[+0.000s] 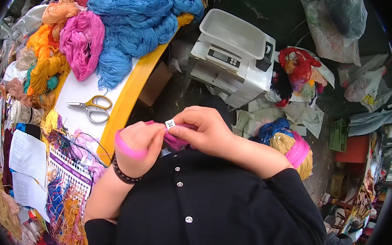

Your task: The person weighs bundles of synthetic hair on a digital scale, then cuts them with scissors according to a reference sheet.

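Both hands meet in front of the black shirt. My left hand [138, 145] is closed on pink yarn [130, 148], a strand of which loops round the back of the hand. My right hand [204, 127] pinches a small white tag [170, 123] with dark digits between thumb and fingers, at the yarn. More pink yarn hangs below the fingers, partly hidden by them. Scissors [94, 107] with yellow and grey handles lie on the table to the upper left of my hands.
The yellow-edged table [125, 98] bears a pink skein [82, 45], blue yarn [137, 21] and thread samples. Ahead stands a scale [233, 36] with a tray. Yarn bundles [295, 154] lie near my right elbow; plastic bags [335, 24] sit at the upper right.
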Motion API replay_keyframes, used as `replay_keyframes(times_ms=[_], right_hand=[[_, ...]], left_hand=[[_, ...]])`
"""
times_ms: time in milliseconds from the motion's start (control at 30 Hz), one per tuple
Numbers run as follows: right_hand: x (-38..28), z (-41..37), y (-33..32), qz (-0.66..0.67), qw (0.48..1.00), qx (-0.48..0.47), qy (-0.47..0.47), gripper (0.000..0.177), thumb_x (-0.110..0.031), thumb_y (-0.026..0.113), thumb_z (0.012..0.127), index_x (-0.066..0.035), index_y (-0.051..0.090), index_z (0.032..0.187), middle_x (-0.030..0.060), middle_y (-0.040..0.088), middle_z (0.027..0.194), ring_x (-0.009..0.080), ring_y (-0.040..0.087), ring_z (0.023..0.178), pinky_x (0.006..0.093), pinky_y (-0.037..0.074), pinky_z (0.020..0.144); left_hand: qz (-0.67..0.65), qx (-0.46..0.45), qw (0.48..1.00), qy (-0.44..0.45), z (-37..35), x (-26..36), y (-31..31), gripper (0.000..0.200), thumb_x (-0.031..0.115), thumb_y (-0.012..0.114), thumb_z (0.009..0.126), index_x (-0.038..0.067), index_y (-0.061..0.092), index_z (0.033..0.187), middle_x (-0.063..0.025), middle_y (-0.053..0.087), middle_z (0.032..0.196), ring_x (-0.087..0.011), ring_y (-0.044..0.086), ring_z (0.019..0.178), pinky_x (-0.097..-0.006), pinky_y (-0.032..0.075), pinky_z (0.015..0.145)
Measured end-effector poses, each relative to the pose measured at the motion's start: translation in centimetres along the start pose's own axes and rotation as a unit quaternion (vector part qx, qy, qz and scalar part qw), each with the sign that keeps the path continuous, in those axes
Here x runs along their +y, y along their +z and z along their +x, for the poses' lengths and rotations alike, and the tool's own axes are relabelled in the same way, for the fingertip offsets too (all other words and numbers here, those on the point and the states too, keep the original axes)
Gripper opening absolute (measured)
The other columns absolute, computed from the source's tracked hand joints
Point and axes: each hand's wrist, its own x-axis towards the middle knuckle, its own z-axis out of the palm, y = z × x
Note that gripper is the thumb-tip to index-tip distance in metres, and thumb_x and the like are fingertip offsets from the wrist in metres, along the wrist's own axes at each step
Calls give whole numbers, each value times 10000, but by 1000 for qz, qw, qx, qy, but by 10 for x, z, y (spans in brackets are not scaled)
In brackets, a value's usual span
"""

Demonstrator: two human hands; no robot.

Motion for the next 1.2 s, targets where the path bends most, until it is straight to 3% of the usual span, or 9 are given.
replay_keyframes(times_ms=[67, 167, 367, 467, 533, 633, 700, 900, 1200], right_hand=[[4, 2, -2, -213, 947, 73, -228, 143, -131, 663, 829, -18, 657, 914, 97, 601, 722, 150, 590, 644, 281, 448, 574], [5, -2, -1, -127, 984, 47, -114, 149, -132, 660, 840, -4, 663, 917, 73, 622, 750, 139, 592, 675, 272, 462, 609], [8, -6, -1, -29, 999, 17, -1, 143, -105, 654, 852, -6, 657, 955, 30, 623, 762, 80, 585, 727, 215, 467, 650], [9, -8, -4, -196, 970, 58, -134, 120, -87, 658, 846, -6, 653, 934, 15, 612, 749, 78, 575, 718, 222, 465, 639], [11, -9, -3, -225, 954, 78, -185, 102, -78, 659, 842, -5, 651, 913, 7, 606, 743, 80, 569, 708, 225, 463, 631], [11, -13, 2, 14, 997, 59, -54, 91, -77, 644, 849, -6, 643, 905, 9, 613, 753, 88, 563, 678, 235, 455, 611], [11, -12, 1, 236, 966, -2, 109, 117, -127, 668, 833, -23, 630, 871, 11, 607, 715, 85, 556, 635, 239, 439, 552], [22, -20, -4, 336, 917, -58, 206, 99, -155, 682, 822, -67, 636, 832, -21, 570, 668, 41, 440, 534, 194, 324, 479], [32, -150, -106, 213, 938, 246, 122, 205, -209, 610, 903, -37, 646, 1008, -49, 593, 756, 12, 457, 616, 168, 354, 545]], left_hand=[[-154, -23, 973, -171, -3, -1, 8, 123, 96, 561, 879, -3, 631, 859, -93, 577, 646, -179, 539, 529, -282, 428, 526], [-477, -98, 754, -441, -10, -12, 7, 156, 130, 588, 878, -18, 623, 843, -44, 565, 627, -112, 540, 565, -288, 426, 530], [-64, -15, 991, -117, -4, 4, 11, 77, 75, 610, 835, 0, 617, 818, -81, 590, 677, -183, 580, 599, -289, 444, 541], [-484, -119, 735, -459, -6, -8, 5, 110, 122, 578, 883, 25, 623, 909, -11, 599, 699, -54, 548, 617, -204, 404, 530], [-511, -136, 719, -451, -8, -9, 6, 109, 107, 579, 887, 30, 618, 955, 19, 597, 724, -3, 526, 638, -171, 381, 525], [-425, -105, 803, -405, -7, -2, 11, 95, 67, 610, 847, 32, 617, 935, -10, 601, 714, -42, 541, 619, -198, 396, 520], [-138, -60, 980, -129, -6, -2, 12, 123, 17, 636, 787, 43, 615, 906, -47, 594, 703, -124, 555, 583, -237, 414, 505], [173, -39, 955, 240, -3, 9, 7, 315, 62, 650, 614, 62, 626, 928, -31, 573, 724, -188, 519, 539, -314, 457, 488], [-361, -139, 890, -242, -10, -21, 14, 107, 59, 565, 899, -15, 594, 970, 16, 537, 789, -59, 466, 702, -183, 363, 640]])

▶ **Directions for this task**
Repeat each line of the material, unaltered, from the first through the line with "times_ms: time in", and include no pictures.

▶ **Solution to this problem**
[+0.000s] 

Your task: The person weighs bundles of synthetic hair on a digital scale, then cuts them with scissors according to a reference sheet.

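Both hands meet in front of the black shirt. My left hand [138, 145] is closed on pink yarn [130, 148], a strand of which loops round the back of the hand. My right hand [204, 127] pinches a small white tag [170, 123] with dark digits between thumb and fingers, at the yarn. More pink yarn hangs below the fingers, partly hidden by them. Scissors [94, 107] with yellow and grey handles lie on the table to the upper left of my hands.
The yellow-edged table [125, 98] bears a pink skein [82, 45], blue yarn [137, 21] and thread samples. Ahead stands a scale [233, 36] with a tray. Yarn bundles [295, 154] lie near my right elbow; plastic bags [335, 24] sit at the upper right.
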Motion API replay_keyframes, used as `replay_keyframes(times_ms=[_], right_hand=[[_, ...]], left_hand=[[_, ...]])`
"""
times_ms: time in milliseconds from the motion's start (control at 30 Hz), one per tuple

That finishes the exercise.